Cantado em cerimónias matinais e em sesshin.
Sandōkai
Chiku tō gen chō ge
Hō kō gen ko dō
Jin shi go rō mu
Dō ze fu dō ze
Hyaku so ko su bi
Ri zu nai ji ji
Ryū ka yu shō shō
Shin chū ko bi bi
Shi gen shi shiki
Sō on bō ko mei
Ro chi gen ji ki
Jō shin hi u sei
Shi ko gen dai chi
Shi ko gen dai chi
Shi kon moto fu dō
Ryō gen go sō tō
Mei an ka go ai
Mei an ka go ai
Ze ko ko ju ji
Fu ku ko ju ji
Dō no fu shōjō
Nichi nichi ko shi ni
Joku zu ki jo bai
Sui sha gyō gi ji
San dō nai tori
Chi mei ko ge bu
Shin o ji ki man
Shin o ji ki man
Ze ko shū go tei
Ko in mo ra zu
Nō ron ko ze hi
Richi ni fu sō to
Mon mon i chi i
Ji ji ni sai chi
Ji ji ni sai chi
Dō shu nai go ai
O espírito do Grande Sábio da Índia foi transmitido de perto e de longe tanto pelo Oriente como pelo Ocidente. As faculdades humanas têm raízes agudas e embotadas, mas no Caminho não há patriarcas do norte ou do sul.
A fonte espiritual brilha clara nas águas da luz; os ramos tributários florescem no escuro.
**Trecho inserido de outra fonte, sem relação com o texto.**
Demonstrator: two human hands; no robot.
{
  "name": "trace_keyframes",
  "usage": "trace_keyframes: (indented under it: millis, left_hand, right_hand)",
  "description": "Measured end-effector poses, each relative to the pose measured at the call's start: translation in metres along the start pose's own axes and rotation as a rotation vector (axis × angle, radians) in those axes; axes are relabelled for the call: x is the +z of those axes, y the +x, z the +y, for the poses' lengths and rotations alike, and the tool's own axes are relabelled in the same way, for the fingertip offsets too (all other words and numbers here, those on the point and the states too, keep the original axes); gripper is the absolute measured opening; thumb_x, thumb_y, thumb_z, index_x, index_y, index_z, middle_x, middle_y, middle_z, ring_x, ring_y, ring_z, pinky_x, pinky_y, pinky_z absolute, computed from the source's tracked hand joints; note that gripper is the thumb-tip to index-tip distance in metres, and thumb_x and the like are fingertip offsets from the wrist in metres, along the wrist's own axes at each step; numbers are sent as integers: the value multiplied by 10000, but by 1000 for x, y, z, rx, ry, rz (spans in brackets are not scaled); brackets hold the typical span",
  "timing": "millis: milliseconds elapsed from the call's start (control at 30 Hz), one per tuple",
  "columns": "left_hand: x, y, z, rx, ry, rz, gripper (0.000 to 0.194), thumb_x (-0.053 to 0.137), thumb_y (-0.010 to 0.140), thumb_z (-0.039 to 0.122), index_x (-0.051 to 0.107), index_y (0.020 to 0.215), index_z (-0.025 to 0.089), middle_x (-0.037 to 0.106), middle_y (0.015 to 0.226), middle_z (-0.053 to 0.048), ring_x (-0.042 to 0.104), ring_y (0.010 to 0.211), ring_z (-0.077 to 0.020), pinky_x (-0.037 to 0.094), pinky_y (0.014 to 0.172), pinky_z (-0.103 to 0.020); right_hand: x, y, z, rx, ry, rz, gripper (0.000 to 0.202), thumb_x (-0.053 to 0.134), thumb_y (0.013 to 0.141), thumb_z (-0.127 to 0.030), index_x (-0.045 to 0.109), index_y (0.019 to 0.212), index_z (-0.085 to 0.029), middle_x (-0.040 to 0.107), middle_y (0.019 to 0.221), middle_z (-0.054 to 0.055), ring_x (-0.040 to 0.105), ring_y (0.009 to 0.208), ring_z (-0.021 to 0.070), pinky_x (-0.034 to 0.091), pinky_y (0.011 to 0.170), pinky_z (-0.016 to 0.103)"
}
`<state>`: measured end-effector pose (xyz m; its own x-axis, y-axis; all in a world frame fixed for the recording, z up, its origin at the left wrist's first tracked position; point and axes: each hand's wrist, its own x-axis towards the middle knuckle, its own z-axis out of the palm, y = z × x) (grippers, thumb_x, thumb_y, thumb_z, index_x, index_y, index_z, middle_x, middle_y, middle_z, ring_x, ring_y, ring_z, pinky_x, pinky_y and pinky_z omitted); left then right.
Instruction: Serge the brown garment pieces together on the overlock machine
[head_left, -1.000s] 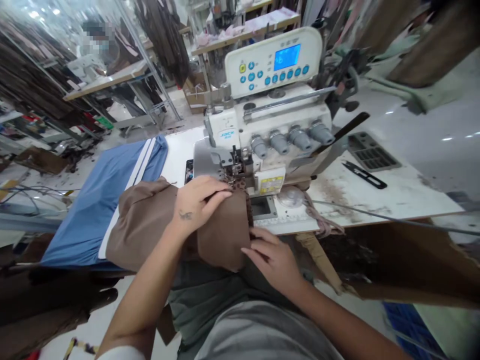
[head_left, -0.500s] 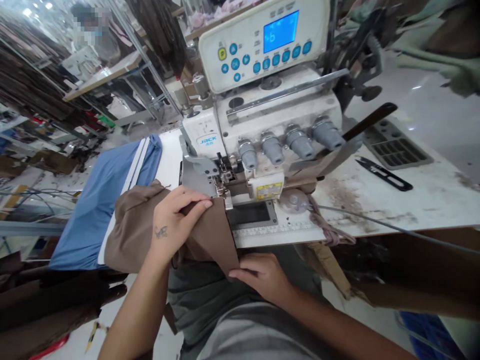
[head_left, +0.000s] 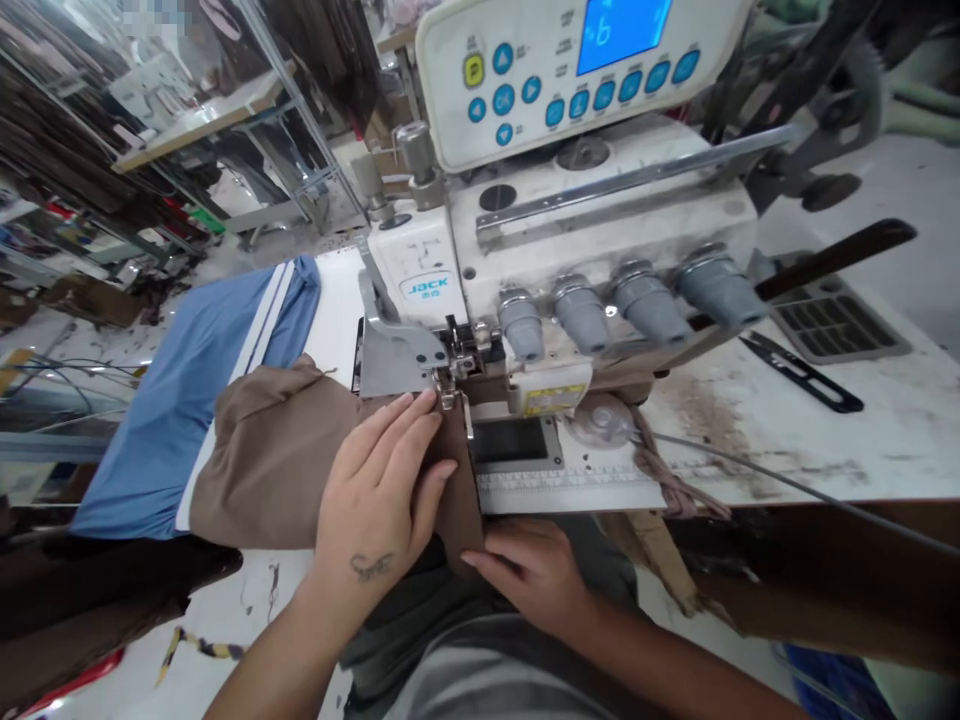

Apegar-se às coisas é ilusão; encontrar o absoluto não é iluminação.
Todos os objectos dos sentidos interagem e ainda assim não interagem; quando interagem, mantêm cada um o seu lugar. A forma torna os sentidos e os seus objectos vívidos; os sons acalmam e iluminam a mente.
O escuro e a luz se opõem, como o pé da frente e o pé de trás ao caminhar. Cada coisa tem o seu mérito intrínseco, expresso de acordo com a função e o lugar. As coisas existem, objecto e sujeito se vêem um ao outro.
Usa a linguagem para as coisas, usa a linguagem para o Caminho; as palavras erradas não se encaixam. A porta grande está aberta para conceder a caridade. Segue o fluxo, percebe a fonte, recebe e usa as coisas.
No Caminho não há norte nem sul — as montanhas impetuosas têm as suas estações. Procura a iluminação a partir dos factos; o dia sagrado sempre continua.